■ **Task statement**
For this exercise, return exactly the lines of the material below that begin at the one with "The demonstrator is" and stop after the one with "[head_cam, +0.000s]".

■ **Exercise material**
++++++++++++++++++++
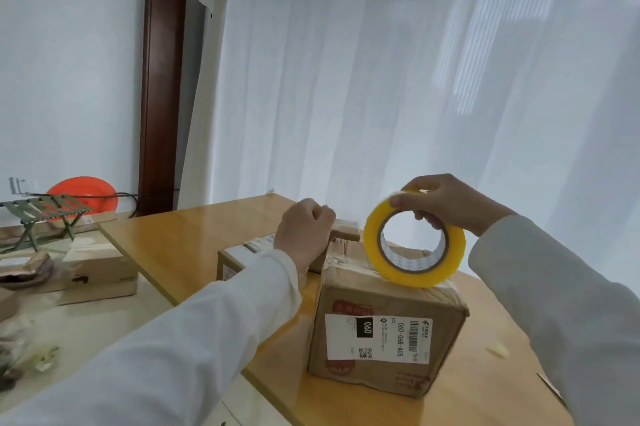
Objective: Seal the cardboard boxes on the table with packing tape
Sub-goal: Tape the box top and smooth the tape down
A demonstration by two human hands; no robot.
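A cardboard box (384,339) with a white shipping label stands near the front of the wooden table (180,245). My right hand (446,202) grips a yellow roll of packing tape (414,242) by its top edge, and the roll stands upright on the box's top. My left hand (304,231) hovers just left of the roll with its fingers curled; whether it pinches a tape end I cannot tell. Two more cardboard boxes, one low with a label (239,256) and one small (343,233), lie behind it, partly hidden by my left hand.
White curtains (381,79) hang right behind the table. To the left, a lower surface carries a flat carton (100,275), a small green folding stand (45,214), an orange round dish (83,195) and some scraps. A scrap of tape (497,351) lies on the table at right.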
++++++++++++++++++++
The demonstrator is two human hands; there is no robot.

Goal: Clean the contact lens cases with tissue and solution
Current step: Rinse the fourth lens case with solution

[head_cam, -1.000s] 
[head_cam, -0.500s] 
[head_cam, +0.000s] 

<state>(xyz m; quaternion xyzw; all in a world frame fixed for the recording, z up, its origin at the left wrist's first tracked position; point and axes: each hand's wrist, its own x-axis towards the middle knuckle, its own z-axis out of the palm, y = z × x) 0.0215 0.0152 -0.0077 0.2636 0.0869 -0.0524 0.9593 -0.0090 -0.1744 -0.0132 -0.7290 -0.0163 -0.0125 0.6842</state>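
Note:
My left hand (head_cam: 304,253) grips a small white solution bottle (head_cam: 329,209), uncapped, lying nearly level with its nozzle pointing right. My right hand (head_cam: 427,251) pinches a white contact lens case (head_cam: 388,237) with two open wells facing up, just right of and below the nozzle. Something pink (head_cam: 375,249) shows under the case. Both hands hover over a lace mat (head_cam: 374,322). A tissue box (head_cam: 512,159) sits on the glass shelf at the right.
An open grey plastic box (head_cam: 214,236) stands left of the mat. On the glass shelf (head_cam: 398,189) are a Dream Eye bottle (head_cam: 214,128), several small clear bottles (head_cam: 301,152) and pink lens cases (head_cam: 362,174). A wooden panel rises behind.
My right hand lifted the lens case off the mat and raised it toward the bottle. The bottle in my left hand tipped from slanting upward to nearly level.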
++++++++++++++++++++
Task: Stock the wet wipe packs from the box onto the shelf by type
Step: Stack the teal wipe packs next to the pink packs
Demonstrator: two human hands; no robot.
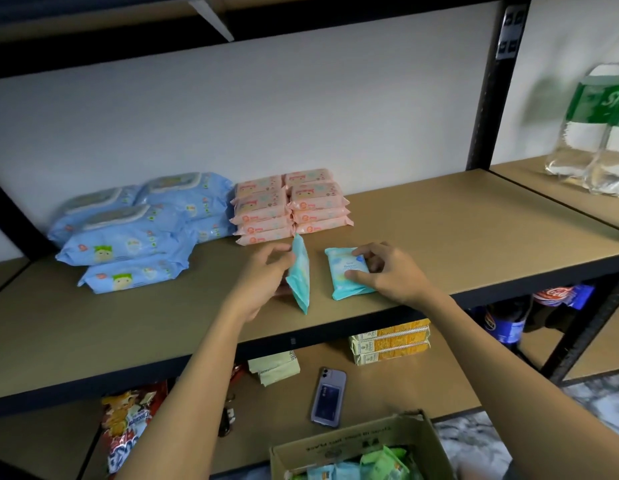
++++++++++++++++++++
■ **Written answer**
The demonstrator is two human hands; there is no robot.

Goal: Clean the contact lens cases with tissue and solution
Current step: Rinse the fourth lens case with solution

[head_cam, -1.000s] 
[head_cam, -0.500s] 
[head_cam, +0.000s] 

What the exercise asked for is now done.